They are straightforward to produce, easy to store and consume, and a good means to deliver the bioactive compounds essential in promoting good health and preventing diseases. The low pH of fruits, the low moisture content, and the presence of natural antimicrobial compounds in the finished products, together with the hygienization process supported by the drying temperatures, have all turned dried fruits into a safe and long-lasting supply of vitamins and nutrients.
Since around 1500 BC, Mesopotamians, ancient Greeks, and the inhabitants of the Caucasus, alongside many other people, have used drying as an effective means to preserve and store food. Today, dried fruits are produced in many regions of the world, and are readily available in many varieties across different countries and markets. The world produces approximately 3 million tonnes of dried fruits per year, with grapes and dates being the most prevalent choices, estimated at around 1.33 and 1.11 million tonnes, respectively. Apart from these two, other fruit varieties, such as figs, apricots, or plumbs have become popular options over the years.

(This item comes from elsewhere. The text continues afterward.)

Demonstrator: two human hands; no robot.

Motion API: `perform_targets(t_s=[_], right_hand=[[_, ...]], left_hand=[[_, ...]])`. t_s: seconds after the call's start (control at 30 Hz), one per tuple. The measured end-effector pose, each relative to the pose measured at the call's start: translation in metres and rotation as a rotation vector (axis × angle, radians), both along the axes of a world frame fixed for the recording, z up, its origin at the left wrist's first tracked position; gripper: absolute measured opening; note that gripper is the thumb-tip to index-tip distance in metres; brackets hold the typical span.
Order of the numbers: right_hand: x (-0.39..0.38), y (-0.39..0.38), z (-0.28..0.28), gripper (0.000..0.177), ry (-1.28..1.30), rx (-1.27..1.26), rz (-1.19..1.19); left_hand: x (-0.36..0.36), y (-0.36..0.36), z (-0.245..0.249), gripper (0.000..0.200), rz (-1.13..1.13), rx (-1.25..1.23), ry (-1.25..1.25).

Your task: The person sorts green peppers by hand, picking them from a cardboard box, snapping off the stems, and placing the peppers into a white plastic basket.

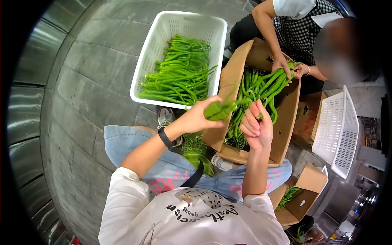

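Note:
My left hand (197,117) is wrapped round a small bunch of long green chili peppers (220,109), their tips slightly blurred. It is over the left edge of an open cardboard box (286,132) full of green chili peppers (237,130). My right hand (258,127) is over the box, its thumb and index finger pinched on the stem end of a green chili pepper; the fingers partly hide it. Just beyond, a co-worker's hands (281,68) hold several long peppers (274,83) above the same box.
A white plastic crate (141,65) with many peppers in it stands at the front left. Between my legs is a green container (200,162) with trimmings. A white basket (338,130) leans at the right, above a smaller cardboard box (311,179). Grey tiles (90,94) cover the floor.

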State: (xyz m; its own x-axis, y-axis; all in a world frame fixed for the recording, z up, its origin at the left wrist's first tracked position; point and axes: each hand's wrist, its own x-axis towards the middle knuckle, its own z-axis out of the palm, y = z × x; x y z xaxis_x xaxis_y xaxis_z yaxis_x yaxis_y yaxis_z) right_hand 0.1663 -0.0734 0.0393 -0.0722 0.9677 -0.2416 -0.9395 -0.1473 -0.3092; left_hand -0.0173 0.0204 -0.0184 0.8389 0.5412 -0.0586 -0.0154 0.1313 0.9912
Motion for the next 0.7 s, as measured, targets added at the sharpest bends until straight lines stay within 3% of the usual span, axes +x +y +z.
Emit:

In the past, dried fruits were made by removing most of the humidity from fresh fruits through methods like sun drying or air drying. More recently, machines such as dehydrators or microwave drying are being used. Sun drying remains particularly widespread, as it was the dominant method of drying fruits for over millennia, for which the hot Middle Eastern sun provides an excellent medium. Depending on the region and the raining season, this method is also cost-effective and straightforward.
The drying process begins with the reception of the chosen types of fruits. Then, the fruits are cleaned, sorted (with the unsuitable products being discarded), sliced, and stored on a special site. Here, the products rest for up to 18 hours. Depending on the contents, types of fruits, and their general characteristics (water content, the size of slices, and so on), the drying time varies from fruit to fruit. The drying process is also highly dependent on the type of dryer used. They can be conventional sun driers, or heated by electricity or natural gas. In this part of the production process, the aim is to maintain a constant temperature of around 60-70°C to reduce the water content of the fruits to 15% of the initial amount.
Once the necessary qualities of the dried fruits are met, the fruits are removed from the drying area, packaged, and distributed for retail.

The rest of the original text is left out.